■ Required action: Please give back each line below unchanged; none of the pictures should appear.
************
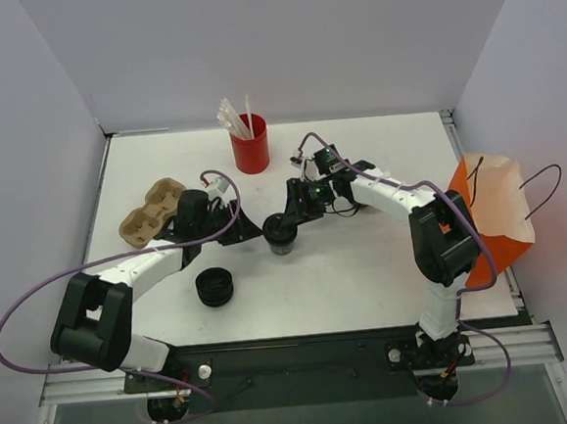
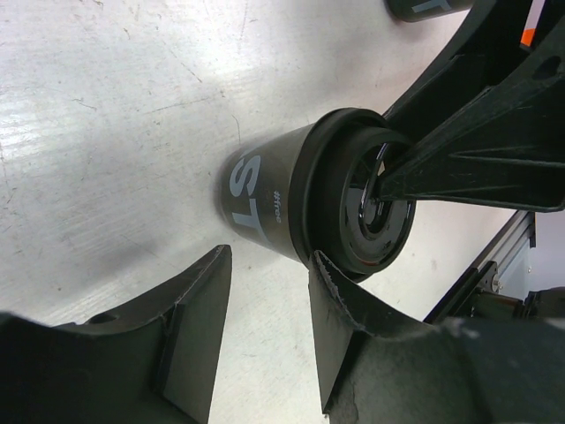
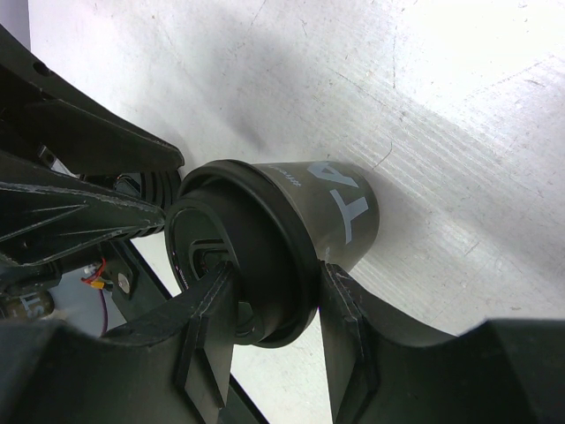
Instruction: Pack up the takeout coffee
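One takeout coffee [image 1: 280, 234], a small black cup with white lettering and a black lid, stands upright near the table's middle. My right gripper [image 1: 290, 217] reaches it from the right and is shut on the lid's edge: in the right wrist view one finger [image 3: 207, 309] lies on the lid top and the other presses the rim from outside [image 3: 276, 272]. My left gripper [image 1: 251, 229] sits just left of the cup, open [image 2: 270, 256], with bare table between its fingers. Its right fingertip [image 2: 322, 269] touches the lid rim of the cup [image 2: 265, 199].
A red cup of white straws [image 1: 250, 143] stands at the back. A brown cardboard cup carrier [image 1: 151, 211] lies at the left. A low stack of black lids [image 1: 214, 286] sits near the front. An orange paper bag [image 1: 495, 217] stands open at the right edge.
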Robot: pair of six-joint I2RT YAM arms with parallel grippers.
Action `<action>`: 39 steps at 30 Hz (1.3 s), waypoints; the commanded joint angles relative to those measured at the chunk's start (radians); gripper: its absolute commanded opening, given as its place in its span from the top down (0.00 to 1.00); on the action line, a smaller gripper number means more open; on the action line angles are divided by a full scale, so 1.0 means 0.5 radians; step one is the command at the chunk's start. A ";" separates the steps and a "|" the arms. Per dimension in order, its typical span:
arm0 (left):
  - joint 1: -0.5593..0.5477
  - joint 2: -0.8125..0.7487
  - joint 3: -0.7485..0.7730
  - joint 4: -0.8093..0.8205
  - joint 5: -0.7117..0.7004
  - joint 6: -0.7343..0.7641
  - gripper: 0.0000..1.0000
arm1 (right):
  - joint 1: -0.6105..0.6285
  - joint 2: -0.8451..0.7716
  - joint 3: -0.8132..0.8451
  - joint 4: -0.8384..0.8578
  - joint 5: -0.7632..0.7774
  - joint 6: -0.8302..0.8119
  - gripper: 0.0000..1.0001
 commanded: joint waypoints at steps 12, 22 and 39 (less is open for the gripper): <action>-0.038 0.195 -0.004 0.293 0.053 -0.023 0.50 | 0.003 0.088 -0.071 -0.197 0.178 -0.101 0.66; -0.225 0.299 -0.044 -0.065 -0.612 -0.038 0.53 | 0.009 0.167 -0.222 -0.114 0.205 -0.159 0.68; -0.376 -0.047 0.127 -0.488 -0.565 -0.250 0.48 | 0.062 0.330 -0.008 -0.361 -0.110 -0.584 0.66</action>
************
■ Task answer:
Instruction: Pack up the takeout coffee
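One takeout coffee [image 1: 280, 234], a small black cup with white lettering and a black lid, stands upright near the table's middle. My right gripper [image 1: 290, 217] reaches it from the right and is shut on the lid's edge: in the right wrist view one finger [image 3: 207, 309] lies on the lid top and the other presses the rim from outside [image 3: 276, 272]. My left gripper [image 1: 251, 229] sits just left of the cup, open [image 2: 270, 256], with bare table between its fingers. Its right fingertip [image 2: 322, 269] touches the lid rim of the cup [image 2: 265, 199].
A red cup of white straws [image 1: 250, 143] stands at the back. A brown cardboard cup carrier [image 1: 151, 211] lies at the left. A low stack of black lids [image 1: 214, 286] sits near the front. An orange paper bag [image 1: 495, 217] stands open at the right edge.
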Robot: pair of six-joint I2RT YAM arms with parallel grippers.
Action `<action>`: 39 steps at 30 Hz (1.3 s), waypoints; the commanded joint angles relative to those measured at the chunk's start (radians); gripper: its absolute commanded opening, given as its place in its span from the top down (0.00 to 1.00); on the action line, a smaller gripper number means more open; on the action line angles are divided by a full scale, so 1.0 means 0.5 radians; step one is the command at the chunk's start. A ";" separates the steps and a "|" the arms. Per dimension in order, its typical span:
arm0 (left):
  - joint 1: -0.5593..0.5477
  - joint 2: -0.8125..0.7487
  - joint 3: -0.7485..0.7730
  - joint 4: -0.8093..0.8205
  - joint 5: -0.7117..0.7004
  - joint 6: -0.7343..0.7641
  - gripper: 0.0000..1.0000
arm1 (right):
  - joint 1: -0.6105..0.6285
  - joint 2: -0.8451..0.7716
  - joint 3: -0.8132..0.8451
  - joint 4: -0.8384..0.8578
  - joint 5: -0.7632..0.7774
  - joint 6: -0.8302..0.8119
  - gripper: 0.0000..1.0001
 commanded: joint waypoints at steps 12, 22 and 39 (less is open for the gripper): <action>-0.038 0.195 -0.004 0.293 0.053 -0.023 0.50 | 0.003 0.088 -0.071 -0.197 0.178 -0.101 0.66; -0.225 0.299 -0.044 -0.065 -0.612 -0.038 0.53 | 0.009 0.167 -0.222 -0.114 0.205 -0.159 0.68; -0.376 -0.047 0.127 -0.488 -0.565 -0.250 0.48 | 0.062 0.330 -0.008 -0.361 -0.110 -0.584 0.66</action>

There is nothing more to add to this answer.